-- Work instructions --
Please return the lines of the data below, word for word, from the first line through the line containing "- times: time".

-- Data excerpt --

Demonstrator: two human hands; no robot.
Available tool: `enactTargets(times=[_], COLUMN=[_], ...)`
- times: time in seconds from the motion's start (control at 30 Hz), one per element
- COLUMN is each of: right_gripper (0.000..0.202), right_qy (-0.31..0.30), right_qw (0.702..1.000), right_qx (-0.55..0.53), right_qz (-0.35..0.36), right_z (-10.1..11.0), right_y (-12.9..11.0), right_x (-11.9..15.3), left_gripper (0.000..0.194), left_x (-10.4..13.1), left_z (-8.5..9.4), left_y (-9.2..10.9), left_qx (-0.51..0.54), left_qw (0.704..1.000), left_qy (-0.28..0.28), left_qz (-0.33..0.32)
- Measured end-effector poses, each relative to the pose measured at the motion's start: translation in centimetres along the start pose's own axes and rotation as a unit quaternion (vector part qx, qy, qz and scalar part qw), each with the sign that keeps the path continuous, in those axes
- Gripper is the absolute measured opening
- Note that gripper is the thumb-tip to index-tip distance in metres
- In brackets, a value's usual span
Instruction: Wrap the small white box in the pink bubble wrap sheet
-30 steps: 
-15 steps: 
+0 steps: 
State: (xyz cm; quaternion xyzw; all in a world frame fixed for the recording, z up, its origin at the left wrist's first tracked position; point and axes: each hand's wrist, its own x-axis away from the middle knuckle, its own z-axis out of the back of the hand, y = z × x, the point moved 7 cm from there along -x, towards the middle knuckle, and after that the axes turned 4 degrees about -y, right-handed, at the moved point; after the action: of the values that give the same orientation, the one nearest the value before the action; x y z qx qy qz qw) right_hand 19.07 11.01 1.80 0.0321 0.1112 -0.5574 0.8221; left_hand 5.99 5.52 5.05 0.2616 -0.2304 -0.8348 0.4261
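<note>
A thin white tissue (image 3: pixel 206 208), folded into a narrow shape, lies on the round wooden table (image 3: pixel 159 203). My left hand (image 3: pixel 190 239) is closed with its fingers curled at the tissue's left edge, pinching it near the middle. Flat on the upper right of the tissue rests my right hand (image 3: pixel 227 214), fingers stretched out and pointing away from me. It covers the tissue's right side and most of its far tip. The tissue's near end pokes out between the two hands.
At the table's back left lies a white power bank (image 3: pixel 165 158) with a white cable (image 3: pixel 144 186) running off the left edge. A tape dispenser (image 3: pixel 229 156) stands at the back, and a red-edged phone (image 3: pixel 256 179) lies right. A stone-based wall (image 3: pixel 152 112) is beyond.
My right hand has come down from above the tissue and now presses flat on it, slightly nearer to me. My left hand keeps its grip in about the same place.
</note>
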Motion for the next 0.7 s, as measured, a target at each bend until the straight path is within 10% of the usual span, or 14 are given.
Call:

-- The completed task --
Demonstrator: two human hands; no robot.
Available tool: `enactTargets(times=[_], COLUMN=[_], ...)`
- times: time in seconds from the motion's start (control at 30 Hz), one per element

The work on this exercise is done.